> [What you have to do]: Could the listing below be reproduced exactly, minus its pictures?

> [Information supplied]:
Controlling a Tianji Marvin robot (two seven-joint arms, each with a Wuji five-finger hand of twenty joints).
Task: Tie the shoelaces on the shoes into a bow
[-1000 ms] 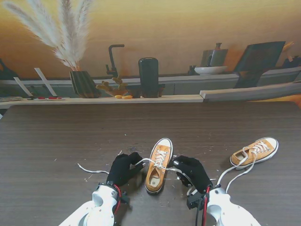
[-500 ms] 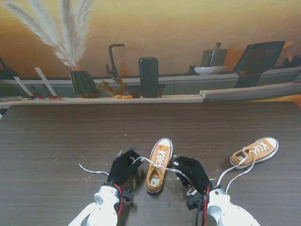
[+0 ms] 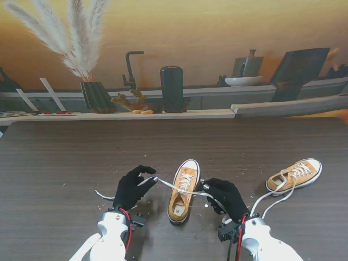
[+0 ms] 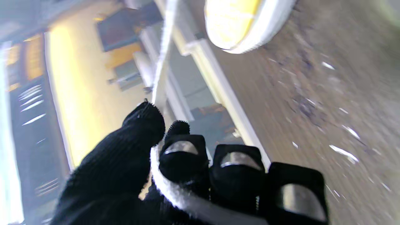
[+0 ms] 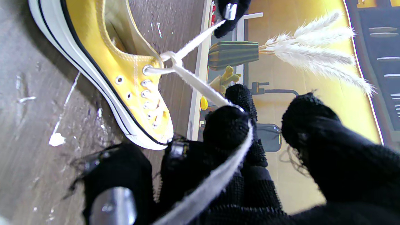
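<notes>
Though black knit fingers hide both grips, left hand (image 3: 132, 186) and right hand (image 3: 225, 197) each pinch 1 flat white lace (image 3: 163, 185), crossed over the yellow canvas shoe (image 3: 182, 191) between them. 2nd shoe (image 3: 294, 175) lies right on the woodgrain desk (image 3: 70, 157), laces loose.

**Both robot hands hold a lace**

Your left robot hand (image 3: 133, 186) is up off the bench, with its black glove fingers curled. The thumb (image 4: 137, 131) and first finger (image 4: 182, 150) pinch a white lace (image 4: 162, 62), and the other fingers are bent in beside them. Your right robot hand (image 3: 225, 197) sits lower, on the other side. Its fingers (image 5: 228, 131) are curled too, and the other lace (image 5: 200, 87) runs over them. Both white arms come up from the corners nearest you, with the wrists bent inward toward each other.
</notes>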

> [Solution]:
Controlling a Tianji Marvin robot (two seven-joint arms, each with a Wuji five-finger hand of twenty joints).
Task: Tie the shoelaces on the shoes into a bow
[-1000 ms] 
[-500 ms] 
[+0 ms] 
[+0 ms] 
[+0 ms] 
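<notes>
Though black knit fingers hide both grips, left hand (image 3: 132, 186) and right hand (image 3: 225, 197) each pinch 1 flat white lace (image 3: 163, 185), crossed over the yellow canvas shoe (image 3: 182, 191) between them. 2nd shoe (image 3: 294, 175) lies right on the woodgrain desk (image 3: 70, 157), laces loose.

**Both robot hands hold a lace**

Your left robot hand (image 3: 133, 186) is up off the bench, with its black glove fingers curled. The thumb (image 4: 137, 131) and first finger (image 4: 182, 150) pinch a white lace (image 4: 162, 62), and the other fingers are bent in beside them. Your right robot hand (image 3: 225, 197) sits lower, on the other side. Its fingers (image 5: 228, 131) are curled too, and the other lace (image 5: 200, 87) runs over them. Both white arms come up from the corners nearest you, with the wrists bent inward toward each other.
</notes>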

The answer has been fully written out.